** Data shown **

== Segment start ==

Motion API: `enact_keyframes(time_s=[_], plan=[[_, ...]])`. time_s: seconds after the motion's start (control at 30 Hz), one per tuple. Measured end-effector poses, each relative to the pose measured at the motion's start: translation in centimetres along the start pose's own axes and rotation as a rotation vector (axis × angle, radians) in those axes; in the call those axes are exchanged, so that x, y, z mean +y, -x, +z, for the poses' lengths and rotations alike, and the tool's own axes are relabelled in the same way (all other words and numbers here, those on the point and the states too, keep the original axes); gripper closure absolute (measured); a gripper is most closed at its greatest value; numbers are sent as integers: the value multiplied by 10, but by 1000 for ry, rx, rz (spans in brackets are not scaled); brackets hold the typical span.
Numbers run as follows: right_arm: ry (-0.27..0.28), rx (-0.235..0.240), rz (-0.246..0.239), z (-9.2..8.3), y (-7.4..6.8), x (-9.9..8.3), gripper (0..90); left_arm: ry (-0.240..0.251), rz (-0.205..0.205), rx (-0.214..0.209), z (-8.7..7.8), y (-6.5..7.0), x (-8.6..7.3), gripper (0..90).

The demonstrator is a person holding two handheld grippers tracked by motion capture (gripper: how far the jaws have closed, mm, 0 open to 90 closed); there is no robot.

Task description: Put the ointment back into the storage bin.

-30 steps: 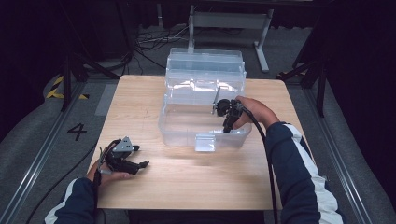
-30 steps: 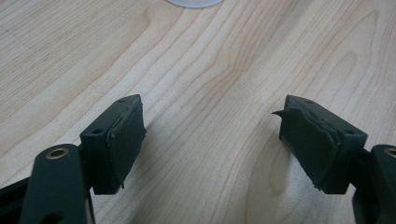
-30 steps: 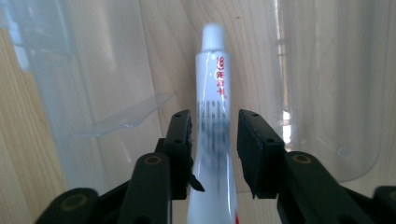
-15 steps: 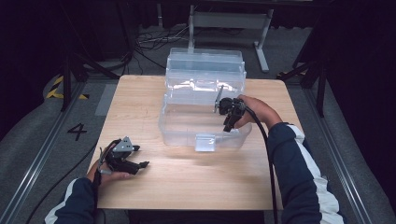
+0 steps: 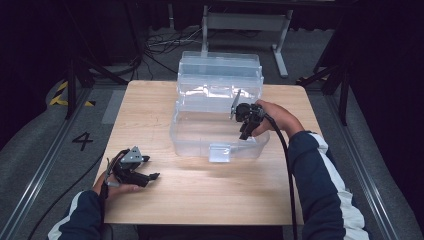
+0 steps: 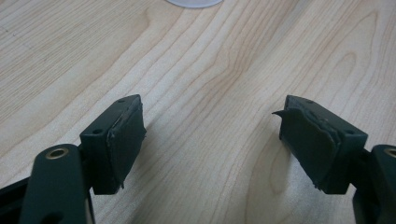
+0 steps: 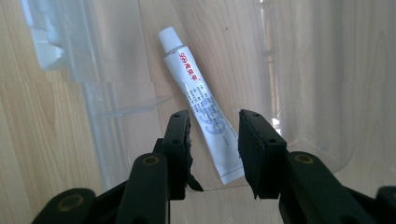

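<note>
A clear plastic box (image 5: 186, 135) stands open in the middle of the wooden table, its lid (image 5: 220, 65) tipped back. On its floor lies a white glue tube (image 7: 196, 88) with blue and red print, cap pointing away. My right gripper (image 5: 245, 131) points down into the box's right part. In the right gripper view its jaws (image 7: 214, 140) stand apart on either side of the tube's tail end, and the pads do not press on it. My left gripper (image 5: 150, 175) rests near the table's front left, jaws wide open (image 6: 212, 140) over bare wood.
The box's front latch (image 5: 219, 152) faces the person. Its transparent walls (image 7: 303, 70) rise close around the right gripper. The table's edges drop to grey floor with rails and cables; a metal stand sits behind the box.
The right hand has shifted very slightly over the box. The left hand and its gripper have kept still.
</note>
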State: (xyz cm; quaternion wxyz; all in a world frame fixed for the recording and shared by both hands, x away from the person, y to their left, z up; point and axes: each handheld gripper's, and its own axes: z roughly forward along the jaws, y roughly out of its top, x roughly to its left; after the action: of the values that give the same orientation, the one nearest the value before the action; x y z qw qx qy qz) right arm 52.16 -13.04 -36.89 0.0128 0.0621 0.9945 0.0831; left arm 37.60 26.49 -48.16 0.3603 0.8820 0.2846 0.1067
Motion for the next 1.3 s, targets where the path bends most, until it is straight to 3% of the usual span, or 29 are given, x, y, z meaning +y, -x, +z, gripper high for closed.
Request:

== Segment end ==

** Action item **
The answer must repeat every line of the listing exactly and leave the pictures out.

** Your solution **
Motion API: `enact_keyframes(time_s=[_], plan=[[_, ...]])`. time_s: seconds after the motion's start (control at 30 Hz), one per tuple. Measured end-effector poses, each relative to the pose measured at the motion's start: translation in centimetres along the start pose's own axes and rotation as a rotation vector (axis × angle, radians) in those axes; in the call those axes are exchanged, so that x, y, z mean +y, -x, +z, for the poses' lengths and rotations alike, and the tool's own axes are relabelled in the same way (all other words and numbers here, those on the point and the states too, keep the original axes); gripper closure absolute (measured); a gripper is most closed at its greatest value; numbers are sent as integers: the value multiplied by 10, but by 1000 for ry, rx, rz (spans in brackets are not scaled); brackets hold the typical span.
Numbers run as follows: right_arm: ry (-0.27..0.28), rx (-0.235..0.240), rz (-0.246..0.239), z (-9.2..8.3), y (-7.4..6.8), x (-9.9..8.3), gripper (0..90); left_arm: ry (-0.240..0.251), rz (-0.205..0.205), rx (-0.214..0.209), z (-8.7..7.8), y (-6.5..7.0), x (-8.6..7.3), gripper (0..90).

The demonstrator is a person holding two handheld grippers tracked by motion capture (gripper: how far the jaws have closed, mm, 0 open to 90 closed); there is no robot.

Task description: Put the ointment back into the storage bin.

-30 steps: 
-30 steps: 
-30 steps: 
-15 steps: 
+0 steps: 
+0 steps: 
+0 steps: 

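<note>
A clear plastic box (image 5: 186, 135) stands open in the middle of the wooden table, its lid (image 5: 220, 65) tipped back. On its floor lies a white glue tube (image 7: 196, 88) with blue and red print, cap pointing away. My right gripper (image 5: 245, 131) points down into the box's right part. In the right gripper view its jaws (image 7: 214, 140) stand apart on either side of the tube's tail end, and the pads do not press on it. My left gripper (image 5: 150, 175) rests near the table's front left, jaws wide open (image 6: 212, 140) over bare wood.
The box's front latch (image 5: 219, 152) faces the person. Its transparent walls (image 7: 303, 70) rise close around the right gripper. The table's edges drop to grey floor with rails and cables; a metal stand sits behind the box.
The right hand has shifted very slightly over the box. The left hand and its gripper have kept still.
</note>
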State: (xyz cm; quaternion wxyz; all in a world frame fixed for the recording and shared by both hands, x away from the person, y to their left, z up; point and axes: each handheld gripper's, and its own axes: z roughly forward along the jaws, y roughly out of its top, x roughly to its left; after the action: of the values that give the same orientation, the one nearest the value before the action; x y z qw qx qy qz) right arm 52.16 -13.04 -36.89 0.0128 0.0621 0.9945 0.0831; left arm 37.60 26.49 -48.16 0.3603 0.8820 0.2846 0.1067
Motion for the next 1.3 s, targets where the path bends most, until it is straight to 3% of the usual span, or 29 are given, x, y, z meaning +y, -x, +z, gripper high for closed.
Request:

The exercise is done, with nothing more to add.